8. Panforte di Siena
It is a traditional Italian dessert, also known as a Siena cake. The modern version is typically made with dried fruit, nuts, and a significant amount of spices such as cinnamon, cloves, nutmeg, and cardamom. The ingredients are then mixed with a sugary syrup, usually made of butter, honey, and sugar. The cake is then dusted with powdered sugar. This forms an unusually dense cake with a fascinating flavor combination.
Its origins can be traced to the 13th century in Siena, a city in Tuscany. The dessert was central in the battle of Montaperti when the dessert was regularly prepared for Sienese soldiers. However, the original panforte was made by Nuns, who would dust it with white pepper, which gave it a unique taste.
The recipe was then slightly altered to soften the flavors when the British Queen visited Siena in the 19th century.
9. Monte Bianco or Mont Blanc
A dessert made with sweetened chestnuts topped with lightly whipped cream. It was named after Mont Blanc, which is the highest mountain in the Alps because the dessert resembles a snow-capped mountain. The Alps are situated at the border of France and Italy.

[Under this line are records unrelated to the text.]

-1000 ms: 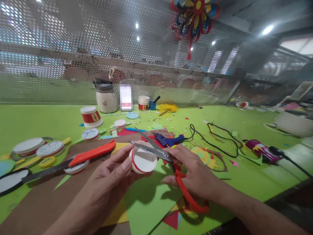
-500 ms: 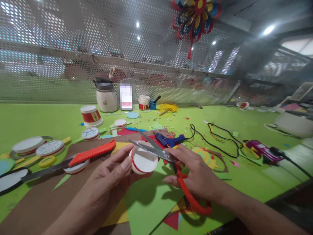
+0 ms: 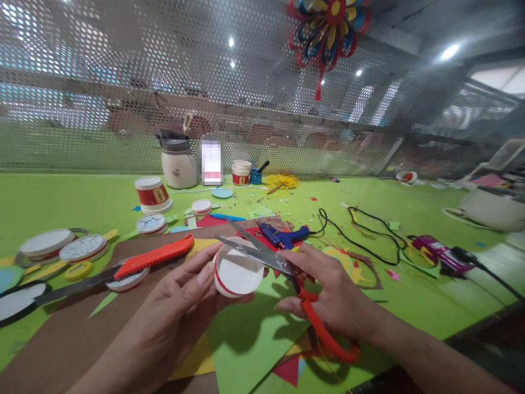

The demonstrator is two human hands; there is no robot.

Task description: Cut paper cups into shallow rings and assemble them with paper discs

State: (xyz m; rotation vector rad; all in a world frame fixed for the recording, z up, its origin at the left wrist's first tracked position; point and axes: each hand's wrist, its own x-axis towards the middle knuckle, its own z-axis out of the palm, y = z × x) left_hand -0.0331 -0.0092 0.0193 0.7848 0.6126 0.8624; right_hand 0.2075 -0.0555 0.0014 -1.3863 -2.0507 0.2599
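Note:
My left hand (image 3: 192,290) grips a cut-down white paper cup bottom (image 3: 240,273) with a red band round its side, its hollow tilted toward me. In my right hand (image 3: 328,290) is a pair of scissors (image 3: 328,331) with orange handles. The blades are parted and lie across the far rim of the cup piece; whether they bite into it I cannot tell. Beneath both hands lies a green paper sheet (image 3: 250,350). To the left, a utility knife (image 3: 156,256) with an orange handle rests with its blade extended over white discs.
A blue glue gun (image 3: 283,236) lies just beyond my right hand, its black cord (image 3: 369,230) running right to a purple power unit (image 3: 443,254). At the back stand a kettle-like jug (image 3: 178,164), a red-and-white cup (image 3: 151,194) and a phone (image 3: 212,161). Paper scraps litter the green table.
The cup piece has turned slightly in my left hand and shows more of its hollow. The scissors have shifted a little to the right and down.

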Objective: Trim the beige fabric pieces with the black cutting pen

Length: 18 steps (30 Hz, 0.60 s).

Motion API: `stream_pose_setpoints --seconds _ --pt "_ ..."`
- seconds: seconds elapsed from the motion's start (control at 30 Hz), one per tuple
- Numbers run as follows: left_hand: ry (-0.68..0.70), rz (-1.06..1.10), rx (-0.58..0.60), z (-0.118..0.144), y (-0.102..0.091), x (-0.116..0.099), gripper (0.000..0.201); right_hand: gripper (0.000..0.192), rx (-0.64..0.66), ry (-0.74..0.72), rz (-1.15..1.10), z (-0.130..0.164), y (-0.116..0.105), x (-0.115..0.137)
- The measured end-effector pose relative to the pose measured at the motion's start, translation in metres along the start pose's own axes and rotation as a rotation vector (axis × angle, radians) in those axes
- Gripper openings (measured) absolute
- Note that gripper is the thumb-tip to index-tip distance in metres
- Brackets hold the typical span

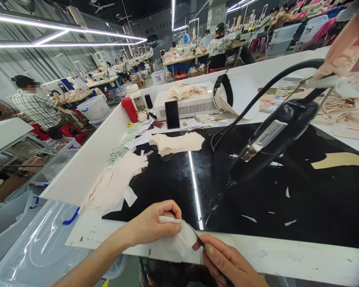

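Observation:
My left hand (151,225) pinches a small white fabric piece (179,239) at the near edge of the black glossy worktop (287,199). My right hand (227,263) holds a thin dark tool, likely small scissors (197,237), whose tip lies against the same fabric piece. A stack of cream fabric pieces (176,142) lies farther back on the black surface. More loose cream pieces (113,183) are heaped at the left.
A black lamp head (272,139) on a curved arm hangs over the worktop. A phone (172,114), red bottle (129,109) and white machine box (191,104) stand at the back. Clear plastic bins (38,247) sit lower left. Other people work at distant tables.

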<state>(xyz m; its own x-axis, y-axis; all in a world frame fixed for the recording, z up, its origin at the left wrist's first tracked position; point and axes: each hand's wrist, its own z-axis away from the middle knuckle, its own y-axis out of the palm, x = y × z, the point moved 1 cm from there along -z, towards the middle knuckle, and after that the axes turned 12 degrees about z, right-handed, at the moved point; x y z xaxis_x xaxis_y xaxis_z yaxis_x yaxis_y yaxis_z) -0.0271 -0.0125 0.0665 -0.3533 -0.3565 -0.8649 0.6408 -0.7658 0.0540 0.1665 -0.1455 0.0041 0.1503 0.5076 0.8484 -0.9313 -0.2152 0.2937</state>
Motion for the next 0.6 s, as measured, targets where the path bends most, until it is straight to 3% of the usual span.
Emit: stream_pose_setpoints --seconds 0.27,0.6 --pt "-0.005 -0.038 -0.006 0.002 0.006 -0.006 0.019 0.063 0.003 -0.016 -0.013 -0.002 0.003 0.001" --pt "0.010 -0.034 -0.002 0.001 -0.004 0.001 0.019 0.063 -0.002 -0.008 -0.016 -0.004 0.006 0.005"
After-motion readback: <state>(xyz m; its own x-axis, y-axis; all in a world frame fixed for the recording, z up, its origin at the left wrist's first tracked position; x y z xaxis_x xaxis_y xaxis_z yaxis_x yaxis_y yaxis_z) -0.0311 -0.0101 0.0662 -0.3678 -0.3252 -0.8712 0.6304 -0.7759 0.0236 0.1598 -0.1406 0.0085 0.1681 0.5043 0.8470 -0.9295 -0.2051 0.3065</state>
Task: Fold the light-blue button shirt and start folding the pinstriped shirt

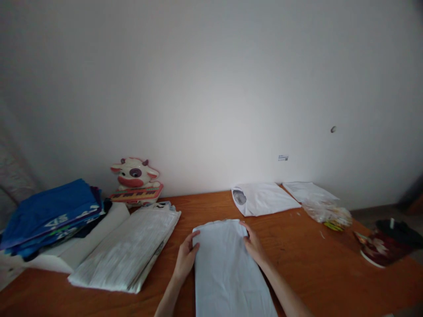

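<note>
Starting from the left, a blue cloth pile [49, 213] and a grey folded bundle [128, 248] lie on the wooden counter [317, 264], with a cow toy [135, 180] behind them. The left hand [185, 257] grips one upper corner of the pale blue garment [228, 268] in the middle, near the front edge; the right hand [254, 244] presses the other corner with bent fingers. This cloth looks light, soft and limp, so I judge the far corners or long edges are the best holds. Further right rests a white folded shirt [264, 198].
</note>
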`<act>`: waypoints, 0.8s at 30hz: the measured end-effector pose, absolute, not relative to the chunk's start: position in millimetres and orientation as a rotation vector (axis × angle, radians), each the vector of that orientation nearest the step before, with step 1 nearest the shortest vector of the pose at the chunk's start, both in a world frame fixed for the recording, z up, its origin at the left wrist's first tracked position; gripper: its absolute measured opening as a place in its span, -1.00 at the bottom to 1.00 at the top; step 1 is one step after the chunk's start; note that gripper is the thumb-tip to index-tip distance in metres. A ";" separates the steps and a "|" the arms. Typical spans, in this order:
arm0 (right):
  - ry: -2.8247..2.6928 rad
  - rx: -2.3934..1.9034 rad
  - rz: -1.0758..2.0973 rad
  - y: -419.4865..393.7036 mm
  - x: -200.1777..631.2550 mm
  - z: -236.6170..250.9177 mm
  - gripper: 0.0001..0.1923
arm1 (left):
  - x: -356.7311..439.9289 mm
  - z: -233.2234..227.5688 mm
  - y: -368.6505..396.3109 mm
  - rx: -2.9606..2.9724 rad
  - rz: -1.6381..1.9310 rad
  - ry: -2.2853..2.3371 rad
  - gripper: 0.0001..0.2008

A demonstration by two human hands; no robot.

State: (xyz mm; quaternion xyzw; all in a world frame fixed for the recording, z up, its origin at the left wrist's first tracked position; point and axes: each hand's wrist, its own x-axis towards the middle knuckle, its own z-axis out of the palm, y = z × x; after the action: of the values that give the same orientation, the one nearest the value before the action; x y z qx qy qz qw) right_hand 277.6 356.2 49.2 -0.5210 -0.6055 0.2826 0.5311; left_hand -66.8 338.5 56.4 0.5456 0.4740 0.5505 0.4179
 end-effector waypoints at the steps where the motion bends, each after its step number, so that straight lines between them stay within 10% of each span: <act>1: -1.450 -1.250 0.669 356.0 276.6 49.5 -0.27 | -66.5 57.7 337.5 1.302 1.394 1.158 -0.43; 14: -1.488 -1.412 0.358 353.5 272.3 52.5 -0.25 | -64.0 75.5 329.2 0.641 1.538 0.815 -0.38; 24: -1.667 -1.165 0.571 337.9 264.7 71.5 -0.70 | -78.0 76.2 329.8 0.538 1.644 0.623 -0.59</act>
State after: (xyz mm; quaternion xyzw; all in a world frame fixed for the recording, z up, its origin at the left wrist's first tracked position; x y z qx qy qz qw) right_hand 264.7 337.9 71.5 -0.4800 -0.6870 0.2351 0.4923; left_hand -78.0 329.8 76.2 0.2327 0.2693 0.7111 0.6064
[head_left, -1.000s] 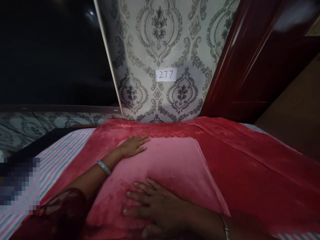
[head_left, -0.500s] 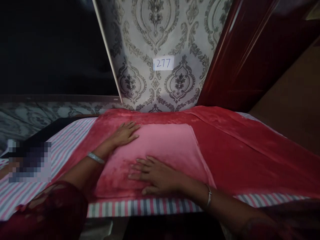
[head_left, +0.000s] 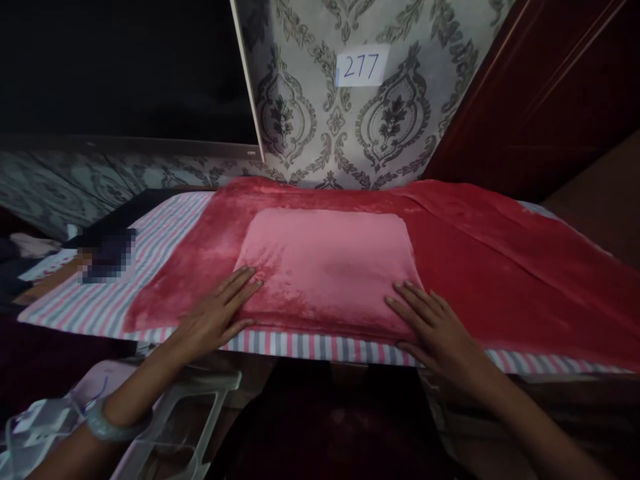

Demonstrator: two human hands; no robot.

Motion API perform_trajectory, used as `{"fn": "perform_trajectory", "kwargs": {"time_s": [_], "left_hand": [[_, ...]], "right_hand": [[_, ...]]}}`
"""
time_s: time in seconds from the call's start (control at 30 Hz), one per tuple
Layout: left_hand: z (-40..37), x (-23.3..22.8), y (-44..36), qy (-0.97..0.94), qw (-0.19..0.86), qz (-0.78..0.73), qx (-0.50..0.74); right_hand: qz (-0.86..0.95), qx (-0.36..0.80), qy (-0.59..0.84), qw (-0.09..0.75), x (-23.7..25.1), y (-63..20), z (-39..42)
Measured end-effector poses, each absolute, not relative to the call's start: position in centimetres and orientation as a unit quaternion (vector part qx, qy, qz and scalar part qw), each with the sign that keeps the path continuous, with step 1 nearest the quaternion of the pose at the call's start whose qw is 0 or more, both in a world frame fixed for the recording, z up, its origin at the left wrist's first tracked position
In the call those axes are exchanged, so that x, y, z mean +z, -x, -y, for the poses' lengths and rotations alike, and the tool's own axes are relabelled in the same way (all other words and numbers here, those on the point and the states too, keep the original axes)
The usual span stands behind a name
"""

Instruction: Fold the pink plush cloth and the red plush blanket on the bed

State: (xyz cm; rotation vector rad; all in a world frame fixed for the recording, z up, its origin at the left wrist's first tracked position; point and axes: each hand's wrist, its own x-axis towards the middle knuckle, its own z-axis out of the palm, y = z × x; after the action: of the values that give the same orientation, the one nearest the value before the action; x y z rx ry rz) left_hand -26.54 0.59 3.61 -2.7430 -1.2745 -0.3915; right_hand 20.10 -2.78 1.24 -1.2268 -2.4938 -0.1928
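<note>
Both hands have slid back toward the near edge since the earlier frames, where the left lay at the far left corner of the pink folded cloth (head_left: pixel 327 263) and the right pressed flat on its near middle. Now the left hand (head_left: pixel 216 315) rests palm down at the cloth's near left corner, its fingers (head_left: pixel 241 285) spread and flat, gripping nothing, their tips just over the pink edge with the darker red blanket (head_left: pixel 500 280) under the palm. At the opposite side, the right hand (head_left: pixel 434 327) lies the same way at the near right corner, fingers (head_left: pixel 407 303) extended and open, the tips touching the pink cloth and the heel of the hand over the striped sheet (head_left: pixel 295 343). Between the two sets of fingers the pink cloth lies flat and squared, on top of the red blanket, which spreads beyond the fingers to the far side and well off to the right. Just behind the fingers, toward the body, runs the striped sheet along the edge of the surface; it also shows to the left of the left fingers. Far beyond the fingertips, a patterned wall (head_left: pixel 320 127) carries a small label reading 277 (head_left: pixel 362 66). A pale bangle (head_left: pixel 107 425) circles the left wrist, near a clear plastic frame (head_left: pixel 195 407) lying below the surface's edge.
</note>
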Motion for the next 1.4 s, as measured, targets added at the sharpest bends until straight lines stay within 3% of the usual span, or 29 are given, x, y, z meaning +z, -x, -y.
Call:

So just like everything at the edge, the origins of this dessert are disputed between the two countries.
The Italian version Monte Bianco is made with pureed boiled chestnuts flavored with cocoa, rum, vanilla, sugar, and a dash of salt, decorated with whipped cream. The French version, Mont Blanc, is enriched with a crispy meringue base.
The French claim bragging rights for the invention of the Japanese Monburan, which was created by a certain Mr. Sakota when on a trip to Paris, France. He was so impressed by its taste that he went back to Japan and opened a pastry shop in Tokyo, offering the Japanese version made with chestnuts in syrup. Nowadays, Monburan is standard in every Japanese pastry shop and is being provided in numerous colors due to additional strawberries, matcha tea, pumpkins, and sweet potatoes.
10. Baci di dama
These are traditional hazelnut butter cookies with a layer of chocolate-hazelnut spread sandwiched between them. They originated in Tortona, Piedmont, in the 19th century. The identity of these cookies comes from the resemblance they have to two mouths kissing or the mouth of a lady. Traditionally women never used to open their mouths while kissing as it was considered crude and uncivilized. Baci di dama are usually made our holiday cookies and have been severally referred to as the Italian version of Oreos.
Best Dessert in Italy
Even though Italy has so many desserts in various regions, my best dessert has to be my number one on this list, the Tiramisu. It is quite common around the world, and anyone who is on a culinary tour or journey is likely to find it in most cities. Its rich taste and combination of potent ingredients such as coffee and chocolate give it a distinct flavor that is quite memorable. I prefer the alcohol version since it helps me kill two birds with one stone. The feeling after you have had a glass of Tiramisu is one that is uplifting and gives me a sense of accomplishment. I would recommend the Tiramisu to anyone who is looking to experience a classic and self-fulfilling dessert.